EXERCISE OBJECTIVE
In the listing below, find the line that contains "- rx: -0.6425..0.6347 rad" and the line that contains "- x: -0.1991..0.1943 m". Quote both and every line between them, exactly, and nothing more.

SUPPLIED DATA
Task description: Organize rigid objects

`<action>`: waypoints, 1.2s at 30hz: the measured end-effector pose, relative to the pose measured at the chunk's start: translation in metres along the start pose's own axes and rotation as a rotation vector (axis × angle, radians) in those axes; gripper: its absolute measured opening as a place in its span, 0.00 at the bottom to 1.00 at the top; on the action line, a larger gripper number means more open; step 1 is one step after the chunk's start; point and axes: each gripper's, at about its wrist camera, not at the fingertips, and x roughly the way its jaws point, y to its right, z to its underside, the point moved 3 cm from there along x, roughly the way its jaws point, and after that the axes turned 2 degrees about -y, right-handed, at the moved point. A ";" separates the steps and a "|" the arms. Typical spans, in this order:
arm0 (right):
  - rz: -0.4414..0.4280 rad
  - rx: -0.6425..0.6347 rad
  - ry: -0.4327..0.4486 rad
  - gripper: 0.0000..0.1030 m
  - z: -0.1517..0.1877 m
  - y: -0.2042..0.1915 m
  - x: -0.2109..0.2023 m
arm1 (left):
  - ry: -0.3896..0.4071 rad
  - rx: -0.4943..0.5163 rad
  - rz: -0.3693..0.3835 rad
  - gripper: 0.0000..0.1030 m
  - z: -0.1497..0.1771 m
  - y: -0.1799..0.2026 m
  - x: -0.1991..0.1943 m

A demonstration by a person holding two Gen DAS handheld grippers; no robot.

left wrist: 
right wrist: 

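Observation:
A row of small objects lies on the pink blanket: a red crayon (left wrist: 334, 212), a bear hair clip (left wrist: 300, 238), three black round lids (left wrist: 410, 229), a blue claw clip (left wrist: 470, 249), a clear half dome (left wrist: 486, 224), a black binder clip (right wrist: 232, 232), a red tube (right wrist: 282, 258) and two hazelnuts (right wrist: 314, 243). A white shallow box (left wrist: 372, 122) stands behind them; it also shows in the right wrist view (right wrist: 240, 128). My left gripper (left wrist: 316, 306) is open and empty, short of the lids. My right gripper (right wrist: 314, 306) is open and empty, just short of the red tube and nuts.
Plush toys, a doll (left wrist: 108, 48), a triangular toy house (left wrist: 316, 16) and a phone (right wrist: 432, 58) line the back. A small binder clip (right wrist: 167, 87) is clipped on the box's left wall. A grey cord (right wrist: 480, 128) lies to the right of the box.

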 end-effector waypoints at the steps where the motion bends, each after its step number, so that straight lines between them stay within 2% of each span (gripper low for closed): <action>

YOUR RESPONSE
  - rx: -0.6425..0.6347 rad
  - ry: -0.4327..0.4486 rad
  - gripper: 0.0000..0.1030 m
  - z: -0.1517..0.1877 m
  - y: -0.2042..0.1915 m
  - x: -0.2109..0.2023 m
arm1 (left):
  - ry: -0.3896..0.4071 rad
  - rx: -0.4943..0.5163 rad
  - rz: -0.3693..0.3835 rad
  - gripper: 0.0000..0.1030 m
  - z: -0.1497..0.1771 m
  - y: -0.1799..0.2026 m
  - x: -0.1991..0.1943 m

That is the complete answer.